For the better part of 10 years, I have had columns printed from time to time in the Tribune. Most of the columns were political in nature and reflected only my personal take on the issues of the day. Strangely enough, one of the early columns, published on February 25, 2016, had to do with my reaction to attending a Donald Trump rally down in South Carolina. At the time, Donald was still a longshot and more of a cartoonish character than a serious contender for the presidency of these United States.
A paragraph from the middle of that column proved to be prescient: “…This guy is good on the stump. Very good…it wasn’t so much what he said as how he said it. He didn’t talk to the crowd, he wooed it…For 50 minutes he held that crowd in the palm of his hand.”

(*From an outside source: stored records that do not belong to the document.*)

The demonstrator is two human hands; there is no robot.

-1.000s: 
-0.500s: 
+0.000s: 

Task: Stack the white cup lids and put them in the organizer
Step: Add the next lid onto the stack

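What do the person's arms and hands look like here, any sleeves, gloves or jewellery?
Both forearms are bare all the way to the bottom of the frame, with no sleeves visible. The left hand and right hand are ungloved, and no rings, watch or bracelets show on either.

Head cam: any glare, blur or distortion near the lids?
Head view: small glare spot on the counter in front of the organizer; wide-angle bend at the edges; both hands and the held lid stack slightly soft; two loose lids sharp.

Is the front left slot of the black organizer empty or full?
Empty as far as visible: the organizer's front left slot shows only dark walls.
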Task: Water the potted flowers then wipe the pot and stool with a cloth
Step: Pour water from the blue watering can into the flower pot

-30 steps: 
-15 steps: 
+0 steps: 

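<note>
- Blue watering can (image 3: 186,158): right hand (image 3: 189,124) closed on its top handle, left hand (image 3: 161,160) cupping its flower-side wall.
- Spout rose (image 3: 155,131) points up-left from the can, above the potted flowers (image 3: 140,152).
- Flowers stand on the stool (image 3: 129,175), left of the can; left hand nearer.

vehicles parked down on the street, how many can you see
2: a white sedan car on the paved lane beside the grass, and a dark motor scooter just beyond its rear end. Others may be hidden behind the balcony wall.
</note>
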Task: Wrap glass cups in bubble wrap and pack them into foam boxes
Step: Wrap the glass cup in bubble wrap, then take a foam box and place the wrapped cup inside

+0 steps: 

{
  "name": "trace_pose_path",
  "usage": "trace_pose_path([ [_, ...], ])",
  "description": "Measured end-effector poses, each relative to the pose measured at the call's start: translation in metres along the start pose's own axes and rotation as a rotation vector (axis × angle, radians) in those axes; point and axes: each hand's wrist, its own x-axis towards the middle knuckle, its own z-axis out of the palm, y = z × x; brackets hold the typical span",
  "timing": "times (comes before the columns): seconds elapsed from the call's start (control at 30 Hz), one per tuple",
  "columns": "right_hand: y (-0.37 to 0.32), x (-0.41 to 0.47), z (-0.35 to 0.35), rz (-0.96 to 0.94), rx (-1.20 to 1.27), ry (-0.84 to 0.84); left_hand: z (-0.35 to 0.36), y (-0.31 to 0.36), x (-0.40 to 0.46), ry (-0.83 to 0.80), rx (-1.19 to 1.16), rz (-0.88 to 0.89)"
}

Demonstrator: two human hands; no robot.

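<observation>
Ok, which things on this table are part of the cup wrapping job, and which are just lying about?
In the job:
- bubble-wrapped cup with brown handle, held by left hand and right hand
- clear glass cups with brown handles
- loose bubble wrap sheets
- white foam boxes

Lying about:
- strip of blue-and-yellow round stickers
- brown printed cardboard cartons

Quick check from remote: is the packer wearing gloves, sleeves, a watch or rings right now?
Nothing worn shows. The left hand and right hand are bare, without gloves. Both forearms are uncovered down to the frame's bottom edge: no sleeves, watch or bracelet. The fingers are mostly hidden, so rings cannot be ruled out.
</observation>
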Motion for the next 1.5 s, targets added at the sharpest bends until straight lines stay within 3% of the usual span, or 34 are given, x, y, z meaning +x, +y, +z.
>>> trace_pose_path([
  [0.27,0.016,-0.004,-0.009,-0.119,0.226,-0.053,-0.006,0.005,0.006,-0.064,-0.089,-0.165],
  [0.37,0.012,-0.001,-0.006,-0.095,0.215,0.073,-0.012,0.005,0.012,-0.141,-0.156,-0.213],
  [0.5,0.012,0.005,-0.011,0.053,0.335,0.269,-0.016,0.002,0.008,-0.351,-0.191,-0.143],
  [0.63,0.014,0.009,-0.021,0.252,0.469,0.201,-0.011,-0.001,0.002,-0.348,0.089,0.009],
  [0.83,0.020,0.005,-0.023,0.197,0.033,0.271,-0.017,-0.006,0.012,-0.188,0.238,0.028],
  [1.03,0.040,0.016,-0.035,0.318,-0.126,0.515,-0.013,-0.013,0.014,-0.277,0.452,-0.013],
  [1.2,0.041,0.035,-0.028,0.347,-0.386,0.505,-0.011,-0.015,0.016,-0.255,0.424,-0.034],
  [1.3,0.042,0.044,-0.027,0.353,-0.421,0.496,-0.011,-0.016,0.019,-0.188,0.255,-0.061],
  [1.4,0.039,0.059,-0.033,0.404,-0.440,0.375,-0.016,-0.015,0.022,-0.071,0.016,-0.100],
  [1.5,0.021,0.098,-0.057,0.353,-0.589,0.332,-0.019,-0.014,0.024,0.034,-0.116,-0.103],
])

In retrospect, the warning was implicit, “Take this guy seriously, because the folks cheering insanely in that audience take him all too seriously.”
For one reason or another, it has been nearly a calendar year since my words have seen print.

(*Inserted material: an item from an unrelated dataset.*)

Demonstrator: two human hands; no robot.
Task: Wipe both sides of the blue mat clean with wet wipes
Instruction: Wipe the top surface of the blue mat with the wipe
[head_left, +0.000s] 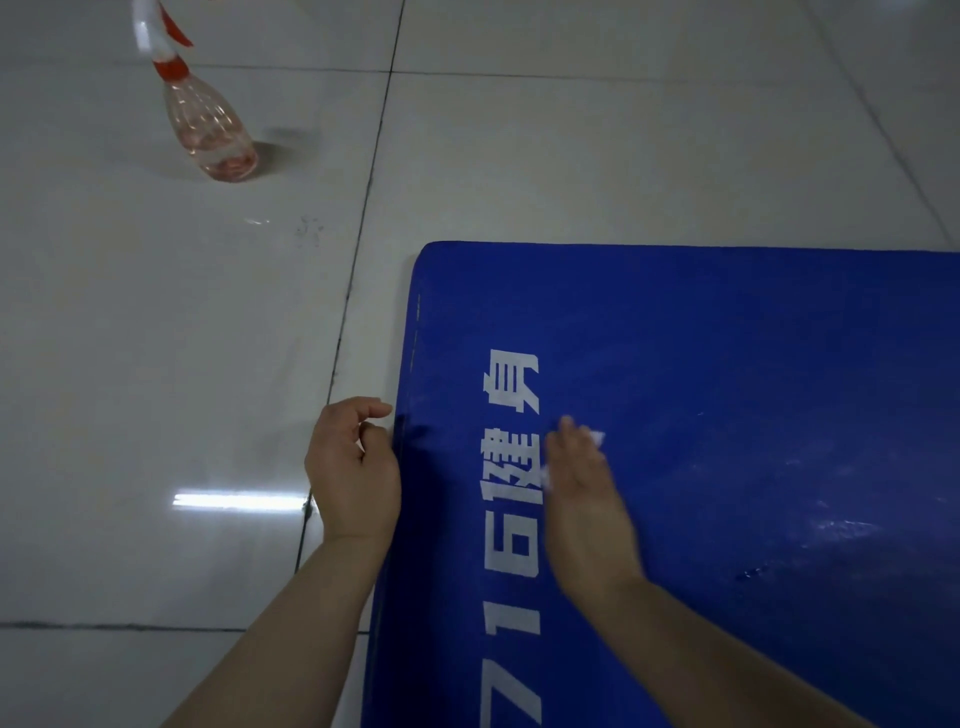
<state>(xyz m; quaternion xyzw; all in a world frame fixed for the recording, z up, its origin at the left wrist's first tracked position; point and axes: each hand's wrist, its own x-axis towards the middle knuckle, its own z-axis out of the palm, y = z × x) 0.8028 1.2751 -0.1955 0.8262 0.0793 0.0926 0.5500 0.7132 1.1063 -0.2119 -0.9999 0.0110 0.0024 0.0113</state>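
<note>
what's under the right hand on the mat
A white wet wipe pokes out past the right hand, pressed onto the blue mat. Most of the wipe is covered by the palm.

White lettering printed on the blue mat (727, 364), running lengthwise along its left edge and read sideways from here: the digits "7 7 1 6", the lowest one cut off by the frame edge, followed by the Chinese characters "健身". The right hand (582, 488) overlaps part of the first character. The spray bottle (213, 130) on the floor bears no legible label.
</note>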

Nevertheless, every so often someone, often a total stranger, will come up to me and ask, “When are you going to write another column?” It’s flattering, even if I have no good answer to explain my silence.
It happened again the other night.
I was attending a memorial service remembering American citizens gunned down like dogs on the streets of Minneapolis, Minnesota.
My God, I thought. Ten years after seeing an affable Donald Trump woo those South Carolina voters, how has it come to this?
Ten years of increasing political bickering. Ten years of intensifying national chaos. Ten years of trying to understand what motivates folks, some of them my friends, to disbelieve what they can see with their own eyes – or find ways to justify what they are seeing.
I know there are those, some with advanced educational degrees, who will defend to the death their allegiance to this president, his drift towards autocracy notwithstanding. Even to defending the chain of events that led to the blood of American citizens soaking the frozen streets of Minneapolis.
I am reminded of the words of Founding Father James Madison, revered as the architect of the Constitution with its representative government and checks and balances, on the death of pure democracies: “…Hence it is that such democracies have ever been spectacles of turbulence and contention; have ever been found incompatible with personal security or the rights of property; and have in general been as short in their lives as they have been violent in their deaths.”
As we stagger towards the 250th anniversary of our national existence, is Madison’s critique about the short duration of such governments and their violent deaths about to be fulfilled here by a government turned over to one man and his faction?
I hear it said that Minneapolis is a “turning point.” That it is the singular event that will cause ordinary citizens, the Joe’s and Kathy’s of the body politic, to send an unmistakable message, by elections or by other means, to a government that is theoretically “of the people, by the people, and for the people” that enough is enough.
Problem is, we have had turning points before — Sandy Hook, Parkland, George Floyd, Uvalde. The fervor of the moment fades, and the comfort of a return to temporary normalcy beckons. The “normalcy” is only temporary because there will be further “turning points” down the road that test the national will until there is no national will left to be tested.
In our current situation, as electoral victors, those in power have the right to pursue their policies. But those they govern have the right to expect those policies and the tactics used to bring them to fruition must square with our laws, our Constitution, and our national sense of right and wrong.
I have my doubts about the longevity of this “turning point”. Whether it will prove to be only temporary or something more substantial remains to be seen.
When the dust settles, I hope to be around and able to find words to mollify Madison’s ghost: “Not yet, my friend, not yet.”
Maybe – just maybe – what Madison helped build will survive. There are no guarantees.